Wednesday, October 29, 2014

Melepasmu

Photo by Januarain

Aku rasa alasan mengapa aku pandai sekali tersenyum belakangan ini adalah karena wajahmu sedang rajin-rajinnya berenang di kepalaku. Sedang mencoba mencuri kunci yang selama ini sengaja aku sembunyikan. Dan berusaha membuka kembali ‘pintu’ yang, kau dan aku tahu, tak seharusnya terbuka lagi untuk kedua kalinya.

Aku sudah pernah minta Tuhan untuk bunuh kamu di kepalaku. Tapi Tuhan menolak. Tuhan terlalu baik untuk mengabulkan permohonan sekeji itu. Tuhan tak suka. 

Dan, aku, tentu saja tidak bisa melawan-Nya. Karena itu kamu sekarang ada di sini. Lagi. 

Seharusnya kamu sudah aku suruh pulang ke Planet Mars sejak entah kapan. Aku benci lihat kamu bisa bermain-main sepuasnya di kepalaku. Karena ketika kamu ada di sana, aku jadi tidak bisa menulis dan menggambar dengan baik. 

Kamu pandai mencuri konsentrasiku. Aku tidak suka.

Seorang teman pernah bilang, “Patahkan saja kuncinya. Beres kan?

Tentu saja tidak.

Aku bisa mematahkannya. Kapan saja. Tapi bagaimana kalau ketika kunci itu patah, dan kamu justru sedang bersembunyi di dalam hatiku? Aku tak mau. Aku tak mau mengurungmu di sana. Itu sama saja bunuh diri.
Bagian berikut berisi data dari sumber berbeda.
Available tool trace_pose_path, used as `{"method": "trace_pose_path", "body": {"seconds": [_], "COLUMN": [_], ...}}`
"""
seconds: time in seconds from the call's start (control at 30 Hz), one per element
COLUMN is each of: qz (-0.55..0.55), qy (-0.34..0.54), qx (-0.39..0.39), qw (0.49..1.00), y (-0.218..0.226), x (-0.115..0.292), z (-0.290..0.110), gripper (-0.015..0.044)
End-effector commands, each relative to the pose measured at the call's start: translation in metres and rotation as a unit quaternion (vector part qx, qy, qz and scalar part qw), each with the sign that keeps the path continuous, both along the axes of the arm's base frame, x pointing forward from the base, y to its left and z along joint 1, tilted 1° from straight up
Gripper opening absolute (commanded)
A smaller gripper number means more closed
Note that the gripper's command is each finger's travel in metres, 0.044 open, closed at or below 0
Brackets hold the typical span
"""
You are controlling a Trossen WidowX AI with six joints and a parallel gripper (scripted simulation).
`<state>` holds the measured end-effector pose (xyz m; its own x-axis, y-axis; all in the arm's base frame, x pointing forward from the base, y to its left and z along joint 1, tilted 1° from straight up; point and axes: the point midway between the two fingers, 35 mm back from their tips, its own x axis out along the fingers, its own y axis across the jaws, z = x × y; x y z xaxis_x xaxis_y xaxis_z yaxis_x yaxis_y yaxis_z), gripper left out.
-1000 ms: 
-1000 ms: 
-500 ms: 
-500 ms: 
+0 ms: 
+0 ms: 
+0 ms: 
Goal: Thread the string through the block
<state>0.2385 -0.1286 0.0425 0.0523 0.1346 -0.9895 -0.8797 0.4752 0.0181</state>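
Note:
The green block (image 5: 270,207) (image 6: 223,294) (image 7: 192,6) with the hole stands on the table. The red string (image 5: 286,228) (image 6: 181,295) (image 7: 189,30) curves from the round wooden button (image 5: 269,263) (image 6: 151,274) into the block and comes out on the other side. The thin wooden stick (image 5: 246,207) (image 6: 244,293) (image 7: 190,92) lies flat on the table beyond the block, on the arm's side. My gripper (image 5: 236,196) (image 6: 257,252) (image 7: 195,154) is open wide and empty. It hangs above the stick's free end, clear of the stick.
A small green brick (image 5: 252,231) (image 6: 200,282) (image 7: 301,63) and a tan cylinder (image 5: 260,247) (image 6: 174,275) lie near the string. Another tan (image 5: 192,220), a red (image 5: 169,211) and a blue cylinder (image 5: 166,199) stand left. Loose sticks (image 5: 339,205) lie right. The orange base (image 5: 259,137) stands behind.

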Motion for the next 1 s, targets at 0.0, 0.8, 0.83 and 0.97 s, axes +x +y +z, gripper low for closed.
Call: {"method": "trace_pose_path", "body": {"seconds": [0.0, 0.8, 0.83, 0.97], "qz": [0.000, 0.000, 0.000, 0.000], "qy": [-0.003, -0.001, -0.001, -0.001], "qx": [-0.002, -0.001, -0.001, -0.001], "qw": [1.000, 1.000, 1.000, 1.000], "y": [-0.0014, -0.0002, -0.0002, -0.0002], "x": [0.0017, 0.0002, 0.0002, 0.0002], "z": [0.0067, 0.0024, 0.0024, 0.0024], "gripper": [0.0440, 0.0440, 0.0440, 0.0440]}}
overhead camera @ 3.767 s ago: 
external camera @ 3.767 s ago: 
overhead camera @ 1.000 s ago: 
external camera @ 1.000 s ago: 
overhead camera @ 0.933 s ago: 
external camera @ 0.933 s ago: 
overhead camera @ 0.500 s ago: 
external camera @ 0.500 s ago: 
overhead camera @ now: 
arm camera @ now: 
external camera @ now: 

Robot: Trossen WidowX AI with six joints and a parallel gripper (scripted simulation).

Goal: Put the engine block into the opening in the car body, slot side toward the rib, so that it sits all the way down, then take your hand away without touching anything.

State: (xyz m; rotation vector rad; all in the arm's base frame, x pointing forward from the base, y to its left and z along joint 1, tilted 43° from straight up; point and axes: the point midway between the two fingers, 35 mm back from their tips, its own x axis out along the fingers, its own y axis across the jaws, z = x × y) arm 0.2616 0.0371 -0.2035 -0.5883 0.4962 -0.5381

Jujurlah. Sebenarnya kamu hanya takut kan kalau suatu hari nanti dia benar-benar pergi dan kamu tak bisa mengingat dia kembali?

Tidak.

Kamu yang mengurungnya disana. Bukan dia yang tidak mau pergi. Kalau tidak, kenapa kunci itu kamu sembunyikan? Berikan saja padanya. Biar ia yang menentukan apakah ia mau pergi atau tinggal.

Aku bisu.

Rasanya terlalu picisan kalau aku bilang kamu masih jadi laki-laki pemilik sejuta kupu-kupu di dalam perutku. Karena nyatanya kamu bukan. Setidaknya sekarang.

Maaf, tapi cintaku tak seabadi Layla-Majnun. Senyummu bahkan bisa tergantikan dengan mudah oleh pria manis manapun yang baru saja aku lihat di jalan. Maka dari itu, aku tak mau repot-repot berbohong bahwa kamu sejatinya tak mungkin tergantikan.

Ya. Kamu tetap jadi desir yang tak terdustakan. Itu benar. Tapi kamu bukan objek rasa kagumku lagi.

Kamu memang selalu ada di sana. Di sini. Di kepalaku. Di mana-mana. Dan kamu seperti sakit flu menjengkelkan yang sulit sembuh. Tak mau diusir.

Tapi sekarang aku sudah semakin jarang menganggapmu istimewa. Aku pikir aku hanya tak pandai melepasmu saja.